_TASK PROMPT_
Find the line in the entries below that contains "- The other". Repeat it exactly, and every line after it through the line that contains "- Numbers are".

_RECORDS_

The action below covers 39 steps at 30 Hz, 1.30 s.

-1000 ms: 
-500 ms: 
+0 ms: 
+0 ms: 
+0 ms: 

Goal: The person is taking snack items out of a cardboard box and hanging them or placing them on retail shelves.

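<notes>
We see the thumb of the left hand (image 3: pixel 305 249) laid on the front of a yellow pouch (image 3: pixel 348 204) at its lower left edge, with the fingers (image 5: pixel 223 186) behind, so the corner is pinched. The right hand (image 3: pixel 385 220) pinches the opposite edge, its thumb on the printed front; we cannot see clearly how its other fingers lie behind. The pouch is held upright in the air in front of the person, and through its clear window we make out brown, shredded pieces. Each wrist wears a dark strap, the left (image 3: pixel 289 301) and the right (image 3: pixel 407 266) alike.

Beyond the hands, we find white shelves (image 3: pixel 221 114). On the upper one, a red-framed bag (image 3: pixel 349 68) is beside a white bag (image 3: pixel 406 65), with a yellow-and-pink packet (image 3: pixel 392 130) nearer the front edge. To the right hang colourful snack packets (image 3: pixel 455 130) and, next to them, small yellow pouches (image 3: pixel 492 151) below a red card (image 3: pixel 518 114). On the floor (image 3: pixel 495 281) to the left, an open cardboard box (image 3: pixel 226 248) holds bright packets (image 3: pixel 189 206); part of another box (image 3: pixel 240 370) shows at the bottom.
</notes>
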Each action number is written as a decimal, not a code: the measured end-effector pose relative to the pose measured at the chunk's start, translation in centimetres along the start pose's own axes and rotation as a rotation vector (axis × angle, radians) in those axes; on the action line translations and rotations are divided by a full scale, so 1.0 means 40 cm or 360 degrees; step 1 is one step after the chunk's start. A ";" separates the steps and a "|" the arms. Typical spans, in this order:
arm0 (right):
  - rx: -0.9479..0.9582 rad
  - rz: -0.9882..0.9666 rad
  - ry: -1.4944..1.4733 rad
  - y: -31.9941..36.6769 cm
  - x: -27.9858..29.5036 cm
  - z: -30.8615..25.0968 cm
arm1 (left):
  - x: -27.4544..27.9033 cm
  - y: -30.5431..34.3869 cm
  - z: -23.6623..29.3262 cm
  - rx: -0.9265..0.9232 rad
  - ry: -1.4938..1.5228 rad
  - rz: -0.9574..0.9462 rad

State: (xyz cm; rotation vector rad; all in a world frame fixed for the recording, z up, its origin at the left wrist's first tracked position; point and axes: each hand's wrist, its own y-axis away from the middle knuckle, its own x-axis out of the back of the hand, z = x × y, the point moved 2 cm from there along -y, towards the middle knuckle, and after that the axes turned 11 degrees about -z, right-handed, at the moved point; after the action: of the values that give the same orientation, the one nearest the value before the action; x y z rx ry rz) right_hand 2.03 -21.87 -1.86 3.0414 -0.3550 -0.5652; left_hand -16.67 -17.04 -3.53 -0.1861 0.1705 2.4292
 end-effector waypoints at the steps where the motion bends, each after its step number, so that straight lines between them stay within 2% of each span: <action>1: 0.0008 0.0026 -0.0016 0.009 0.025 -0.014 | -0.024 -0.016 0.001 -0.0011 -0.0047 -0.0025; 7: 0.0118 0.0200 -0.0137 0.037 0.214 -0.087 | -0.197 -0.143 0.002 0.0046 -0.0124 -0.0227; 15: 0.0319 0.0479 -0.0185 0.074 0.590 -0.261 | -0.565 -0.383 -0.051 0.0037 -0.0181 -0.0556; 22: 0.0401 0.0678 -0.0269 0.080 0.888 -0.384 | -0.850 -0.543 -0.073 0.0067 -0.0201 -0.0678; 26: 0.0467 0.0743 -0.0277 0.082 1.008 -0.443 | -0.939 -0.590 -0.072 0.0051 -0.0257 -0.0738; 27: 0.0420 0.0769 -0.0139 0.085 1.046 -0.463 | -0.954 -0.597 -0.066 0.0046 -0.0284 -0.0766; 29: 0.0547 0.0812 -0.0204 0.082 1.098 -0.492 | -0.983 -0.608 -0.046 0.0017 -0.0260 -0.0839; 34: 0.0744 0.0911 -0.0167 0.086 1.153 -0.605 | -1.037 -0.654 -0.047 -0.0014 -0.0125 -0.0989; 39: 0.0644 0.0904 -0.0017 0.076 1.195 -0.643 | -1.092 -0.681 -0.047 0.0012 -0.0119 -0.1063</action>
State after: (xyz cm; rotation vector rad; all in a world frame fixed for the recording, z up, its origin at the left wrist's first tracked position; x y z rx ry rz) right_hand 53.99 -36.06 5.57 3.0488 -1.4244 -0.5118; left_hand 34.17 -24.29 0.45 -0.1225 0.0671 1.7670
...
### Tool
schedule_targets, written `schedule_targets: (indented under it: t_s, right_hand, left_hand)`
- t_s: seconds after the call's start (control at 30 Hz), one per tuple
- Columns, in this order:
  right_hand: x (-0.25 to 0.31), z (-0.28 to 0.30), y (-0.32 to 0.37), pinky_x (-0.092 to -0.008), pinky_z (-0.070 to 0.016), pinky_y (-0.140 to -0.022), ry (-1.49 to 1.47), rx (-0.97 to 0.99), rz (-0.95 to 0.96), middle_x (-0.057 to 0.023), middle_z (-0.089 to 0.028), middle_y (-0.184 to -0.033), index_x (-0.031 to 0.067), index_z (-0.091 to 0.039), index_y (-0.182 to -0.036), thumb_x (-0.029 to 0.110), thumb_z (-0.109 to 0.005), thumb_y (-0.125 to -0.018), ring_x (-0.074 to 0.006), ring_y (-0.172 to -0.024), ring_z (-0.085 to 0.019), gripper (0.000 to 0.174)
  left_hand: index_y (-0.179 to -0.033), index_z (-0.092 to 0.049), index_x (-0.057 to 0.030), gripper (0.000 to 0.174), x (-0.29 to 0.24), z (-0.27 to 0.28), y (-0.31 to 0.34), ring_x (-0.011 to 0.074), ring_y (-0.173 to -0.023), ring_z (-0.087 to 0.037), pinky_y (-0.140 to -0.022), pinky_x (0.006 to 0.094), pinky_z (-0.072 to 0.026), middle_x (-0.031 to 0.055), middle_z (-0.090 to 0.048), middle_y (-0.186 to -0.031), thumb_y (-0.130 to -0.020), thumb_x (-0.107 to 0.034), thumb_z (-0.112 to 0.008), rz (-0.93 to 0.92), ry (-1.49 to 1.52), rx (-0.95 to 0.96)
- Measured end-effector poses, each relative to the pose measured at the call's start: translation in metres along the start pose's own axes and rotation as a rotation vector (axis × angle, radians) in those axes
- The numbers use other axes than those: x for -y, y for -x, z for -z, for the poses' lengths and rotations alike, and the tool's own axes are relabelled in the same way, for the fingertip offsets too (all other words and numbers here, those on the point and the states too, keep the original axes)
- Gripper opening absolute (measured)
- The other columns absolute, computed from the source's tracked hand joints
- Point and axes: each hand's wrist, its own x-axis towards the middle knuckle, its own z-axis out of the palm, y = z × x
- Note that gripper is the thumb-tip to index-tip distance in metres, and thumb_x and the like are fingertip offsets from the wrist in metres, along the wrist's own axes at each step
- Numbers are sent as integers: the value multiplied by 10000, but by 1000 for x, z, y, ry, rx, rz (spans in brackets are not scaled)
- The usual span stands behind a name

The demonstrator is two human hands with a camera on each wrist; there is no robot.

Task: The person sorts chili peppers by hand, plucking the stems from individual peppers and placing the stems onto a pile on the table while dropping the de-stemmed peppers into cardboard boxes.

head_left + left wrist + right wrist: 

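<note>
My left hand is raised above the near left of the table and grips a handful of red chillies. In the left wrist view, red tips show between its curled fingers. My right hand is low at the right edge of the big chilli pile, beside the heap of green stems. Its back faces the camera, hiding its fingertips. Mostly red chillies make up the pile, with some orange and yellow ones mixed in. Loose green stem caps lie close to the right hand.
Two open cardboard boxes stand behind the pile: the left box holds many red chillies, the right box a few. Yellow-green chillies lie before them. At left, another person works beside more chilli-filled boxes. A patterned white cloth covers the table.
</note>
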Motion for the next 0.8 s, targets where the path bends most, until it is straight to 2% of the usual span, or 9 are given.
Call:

_WORKED SOLUTION_
- The other columns absolute, computed from the source's tracked hand joints
- Point and axes: each hand's wrist, its own x-axis towards the middle knuckle, its own z-axis out of the palm, y = z × x
- Note that gripper is the thumb-tip to index-tip distance in metres, and thumb_x and the like are fingertip offsets from the wrist in metres, along the wrist's own axes at each step
- Numbers are sent as integers: the value multiplied by 10000, but by 1000 for x, z, y, ry, rx, rz (spans in brackets are not scaled)

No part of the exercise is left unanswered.